Der Bundesfinanzhof (BFH) hat in seinem Urteil vom 17.12.2008 (XI R 62/07) entschieden, dass in einer Rechnung ausser in den Fällen des § 14 Abs. 5 Satz 1 UStG auch dann zwingend der Zeitpunkt der Lieferung anzugeben ist, wenn er mit dem Ausstellungsdatum der Rechnung identisch ist.

Im zu entscheidenden Sachverhalt enthielt die betreffende Rechnung weder eine Angabe des Lieferdatums noch einen Hinweis auf einen Lieferschein. Der Lieferschein selbst enthielt ebenfalls keine Angaben zur Lieferzeit.

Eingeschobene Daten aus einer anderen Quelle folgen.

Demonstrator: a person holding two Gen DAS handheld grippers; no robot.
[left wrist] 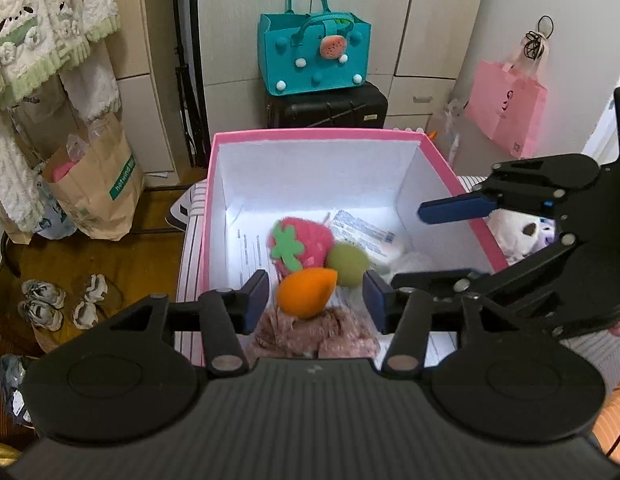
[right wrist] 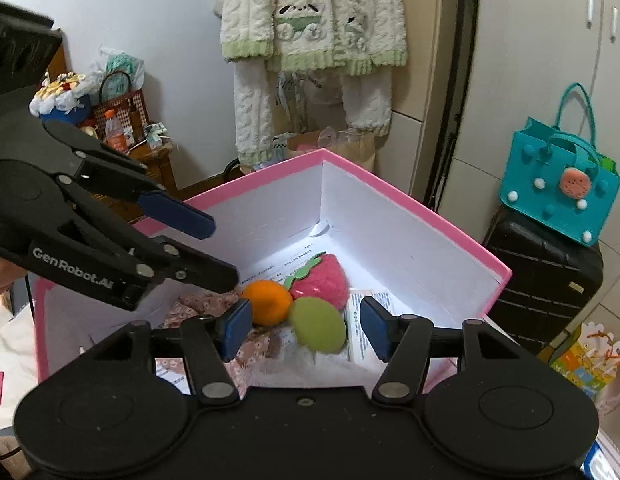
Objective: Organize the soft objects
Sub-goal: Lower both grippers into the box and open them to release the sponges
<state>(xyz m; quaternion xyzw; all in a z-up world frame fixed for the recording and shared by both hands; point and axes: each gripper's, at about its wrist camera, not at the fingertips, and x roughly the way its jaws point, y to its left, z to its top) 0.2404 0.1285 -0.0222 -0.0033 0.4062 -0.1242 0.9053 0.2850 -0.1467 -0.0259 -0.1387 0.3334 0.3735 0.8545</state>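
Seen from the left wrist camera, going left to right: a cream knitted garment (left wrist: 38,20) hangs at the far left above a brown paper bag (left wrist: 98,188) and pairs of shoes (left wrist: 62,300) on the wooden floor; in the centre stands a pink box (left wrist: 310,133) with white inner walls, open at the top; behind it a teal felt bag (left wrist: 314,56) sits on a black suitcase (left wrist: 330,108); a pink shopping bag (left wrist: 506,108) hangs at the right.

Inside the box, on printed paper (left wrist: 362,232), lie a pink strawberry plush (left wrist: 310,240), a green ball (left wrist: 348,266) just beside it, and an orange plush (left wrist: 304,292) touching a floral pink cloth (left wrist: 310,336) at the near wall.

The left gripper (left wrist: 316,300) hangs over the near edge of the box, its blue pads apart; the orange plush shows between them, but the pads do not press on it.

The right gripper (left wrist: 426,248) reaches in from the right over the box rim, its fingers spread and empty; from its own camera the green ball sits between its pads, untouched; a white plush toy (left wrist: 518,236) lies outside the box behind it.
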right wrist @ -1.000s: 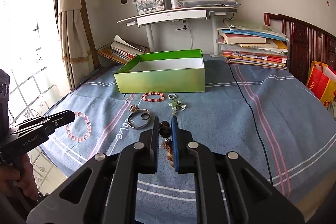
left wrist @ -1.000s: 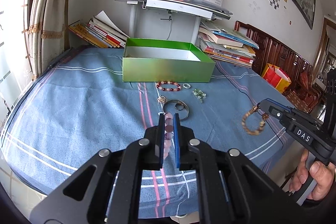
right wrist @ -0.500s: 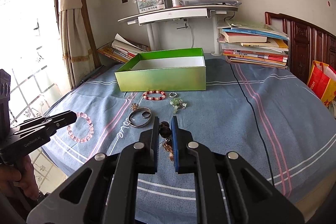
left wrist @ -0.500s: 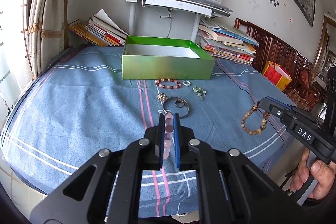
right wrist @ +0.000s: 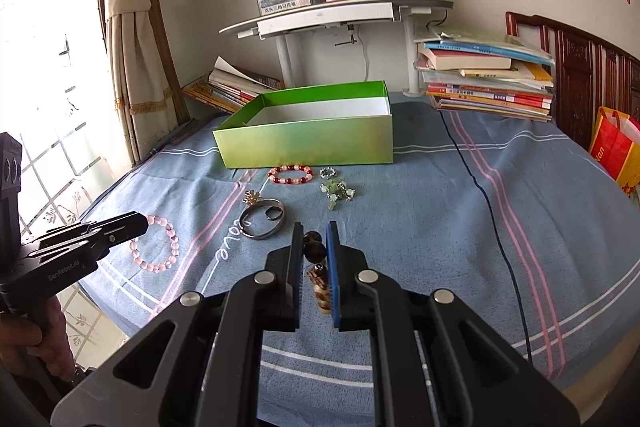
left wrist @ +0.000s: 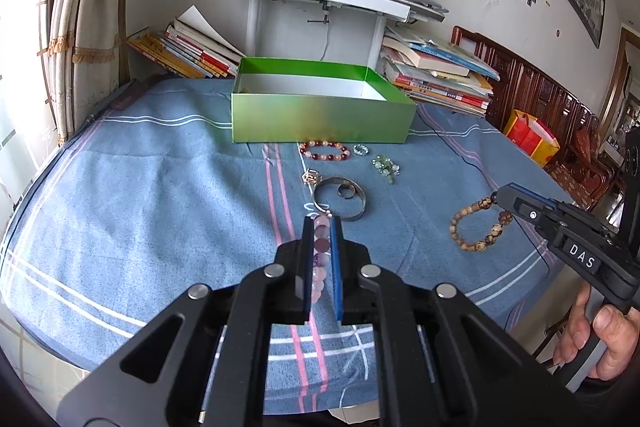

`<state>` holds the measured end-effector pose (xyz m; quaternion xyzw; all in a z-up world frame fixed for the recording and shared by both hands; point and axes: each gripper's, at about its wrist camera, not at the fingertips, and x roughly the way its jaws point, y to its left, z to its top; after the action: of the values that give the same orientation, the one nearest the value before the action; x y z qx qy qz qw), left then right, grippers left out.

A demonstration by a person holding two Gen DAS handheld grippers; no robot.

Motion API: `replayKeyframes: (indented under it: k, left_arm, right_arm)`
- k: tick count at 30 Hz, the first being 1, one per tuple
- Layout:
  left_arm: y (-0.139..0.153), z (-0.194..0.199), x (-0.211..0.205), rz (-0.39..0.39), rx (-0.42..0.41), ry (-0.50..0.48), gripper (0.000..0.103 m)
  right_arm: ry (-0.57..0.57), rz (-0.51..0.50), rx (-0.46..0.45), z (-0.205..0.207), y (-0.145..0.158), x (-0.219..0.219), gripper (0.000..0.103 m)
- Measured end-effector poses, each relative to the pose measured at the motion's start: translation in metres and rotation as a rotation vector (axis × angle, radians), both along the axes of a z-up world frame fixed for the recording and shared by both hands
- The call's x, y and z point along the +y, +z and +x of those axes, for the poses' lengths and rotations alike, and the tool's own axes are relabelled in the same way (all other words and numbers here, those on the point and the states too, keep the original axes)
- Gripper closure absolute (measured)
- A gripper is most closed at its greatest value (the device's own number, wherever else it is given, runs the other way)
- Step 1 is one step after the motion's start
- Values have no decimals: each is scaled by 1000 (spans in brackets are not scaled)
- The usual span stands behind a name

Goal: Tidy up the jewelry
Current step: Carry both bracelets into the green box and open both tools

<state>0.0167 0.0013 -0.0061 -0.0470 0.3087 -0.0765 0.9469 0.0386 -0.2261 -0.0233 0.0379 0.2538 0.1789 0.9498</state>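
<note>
- Looking along the left gripper [left wrist: 322, 223] first: its jaws are clenched on a pink beaded bracelet [left wrist: 321, 247], which hangs between the pads above the blue checked tablecloth [left wrist: 140, 195].
- Just beyond the fingertips a silver bangle [left wrist: 340, 195] lies on the cloth with a small ring [left wrist: 346, 191] inside its loop and a gold charm [left wrist: 311, 176] touching its far left edge.
- Further back, a red and pink bead bracelet [left wrist: 325, 151], a little sparkly ring [left wrist: 360, 149] and a green bead cluster [left wrist: 385, 166] sit near the front wall of the open green box [left wrist: 320, 121].
- Over on the right, the right gripper [left wrist: 498, 195] comes in, a hand [left wrist: 592, 339] on its handle, with a brown wooden bead bracelet [left wrist: 478, 225] dangling from its tip.
- Switching to the right wrist view: right gripper [right wrist: 314, 233] is closed on that brown wooden bead bracelet [right wrist: 316, 255], dark beads up top, a striped one lower down between the pads.
- Silver bangle [right wrist: 262, 221] lies just ahead and to the left, green bead cluster [right wrist: 337, 190] ahead, red and pink bead bracelet [right wrist: 291, 174] close to the green box [right wrist: 308, 143].
- At the left edge, the left gripper [right wrist: 142, 223] holds the pink beaded bracelet [right wrist: 156, 245] as a full loop off the cloth.
- Books [right wrist: 488, 83] are stacked behind the box at right.
</note>
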Motion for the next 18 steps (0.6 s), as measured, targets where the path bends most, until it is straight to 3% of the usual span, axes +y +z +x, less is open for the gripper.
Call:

Das Finanzgericht und ihm folgend der BFH hielten die Versagung des Vorsteuerabzuges für rechtens, weil die Klägerin als Empfängerin der Lieferung nicht im Besitz einer ordnungsgemäß ausgestellten Rechnung gewesen sei. Der BFH betont in seinem Urteil, dass die Rechnungspflichtangaben in § 14 Abs. 4 Satz 1 Nr. 1 bis 9 UStG und damit auch die Angabe des Leistungsdatums nach § 14 Abs. 4 Satz 1 Nr. 6 UStG das Ziel verfolgen, die Erhebung der Umsatzsteuer und ihre Überprüfung sicherzustellen. Nach ständiger Rechtsprechung des BFH müssten die Rechnungsangaben daher eine eindeutige und leicht nachprüfbare Feststellung der Voraussetzungen für den Vorsteuerabzug ermöglichen. Lediglich in den eng begrenzten Ausnahmefällen der Voraus- und Anzahlungsrechnungen kann auf die Angabe eines Datums verzichtet werden, weil dem leistenden Unternehmer die Angabe des Datums der Zahlung regelmäßig nicht möglich ist.

Für die Praxis:

Es sollte darauf geachtet werden, dass in der Rechnung alle Rechnungsangaben zweifelsfrei enthalten sind. Wird in der Rechnung auf einen Lieferschein hingewiesen, so muss mindestens der Lieferschein fehlende Rechnungsangaben, also insbesondere das Lieferdatum, enthalten.